The process of transitioning memory between the non-secure and secure PA spaces must be performed by software running in the secure state. This is because the secure state has access to both the non-secure and secure PA spaces, while the non-secure state only has access to the non-secure PA space. The secure software can use the DC CIVAC instruction to clean and invalidate cache lines in both PA spaces, ensuring that the cache is properly maintained during the transition.
In addition to cache maintenance, the secure software must also ensure that the memory is properly locked down to prevent non-secure access. This can be achieved using the TZASC or similar mechanisms to configure the memory regions as secure-only. Once the memory is locked down, non-secure software will no longer be able to access the memory, ensuring that the secure data remains protected.
The secure software must also ensure that the cache maintenance operations are performed in the correct order. For example, if the memory is being transitioned from the non-secure PA space to the secure PA space, the secure software must first clean the cache lines in the non-secure PA space to ensure that any dirty data is written back to memory. The secure software can then invalidate the cache lines in the non-secure PA space to ensure that future accesses fetch data from memory.
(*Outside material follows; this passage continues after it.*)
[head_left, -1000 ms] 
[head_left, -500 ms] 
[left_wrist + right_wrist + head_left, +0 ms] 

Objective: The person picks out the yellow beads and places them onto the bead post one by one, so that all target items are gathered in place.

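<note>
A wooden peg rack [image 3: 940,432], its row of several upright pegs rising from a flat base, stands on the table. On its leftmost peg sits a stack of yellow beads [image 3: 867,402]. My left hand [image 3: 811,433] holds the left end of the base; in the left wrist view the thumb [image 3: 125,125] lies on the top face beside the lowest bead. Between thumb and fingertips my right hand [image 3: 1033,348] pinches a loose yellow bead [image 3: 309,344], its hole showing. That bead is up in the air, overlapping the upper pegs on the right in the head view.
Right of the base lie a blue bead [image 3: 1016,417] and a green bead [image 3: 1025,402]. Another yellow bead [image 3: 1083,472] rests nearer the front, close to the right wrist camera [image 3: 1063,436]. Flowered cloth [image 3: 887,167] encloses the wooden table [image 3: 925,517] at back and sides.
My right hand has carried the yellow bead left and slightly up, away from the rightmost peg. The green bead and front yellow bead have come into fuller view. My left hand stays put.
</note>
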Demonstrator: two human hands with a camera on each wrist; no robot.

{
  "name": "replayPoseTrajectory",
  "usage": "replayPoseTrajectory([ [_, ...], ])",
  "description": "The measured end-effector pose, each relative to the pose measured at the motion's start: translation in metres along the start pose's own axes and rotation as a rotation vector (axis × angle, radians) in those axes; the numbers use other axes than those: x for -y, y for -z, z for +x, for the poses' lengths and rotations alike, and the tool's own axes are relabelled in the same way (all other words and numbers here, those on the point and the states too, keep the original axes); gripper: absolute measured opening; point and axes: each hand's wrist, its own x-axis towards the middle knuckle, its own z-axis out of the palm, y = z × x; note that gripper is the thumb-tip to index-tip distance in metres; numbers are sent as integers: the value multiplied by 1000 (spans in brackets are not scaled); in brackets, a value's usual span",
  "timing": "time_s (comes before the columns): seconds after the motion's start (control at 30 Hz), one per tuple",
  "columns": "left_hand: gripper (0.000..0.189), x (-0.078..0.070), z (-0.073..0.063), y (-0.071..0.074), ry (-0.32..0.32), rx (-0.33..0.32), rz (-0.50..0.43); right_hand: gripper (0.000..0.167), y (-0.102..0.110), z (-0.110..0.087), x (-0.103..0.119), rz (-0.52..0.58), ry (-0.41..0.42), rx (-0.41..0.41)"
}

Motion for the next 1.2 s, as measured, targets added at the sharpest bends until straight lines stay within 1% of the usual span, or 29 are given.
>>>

Finally, the secure software can invalidate the cache lines in the secure PA space to ensure that the secure data is fetched from memory rather than the cache.
In summary, the ARM architecture provides mechanisms for managing secure cache lines, but these mechanisms are only accessible to software running in the secure state. Non-secure software cannot directly manipulate secure cache lines, and any cache maintenance operations must be performed by secure software. This ensures that the security model is maintained and that secure data remains protected from non-secure access.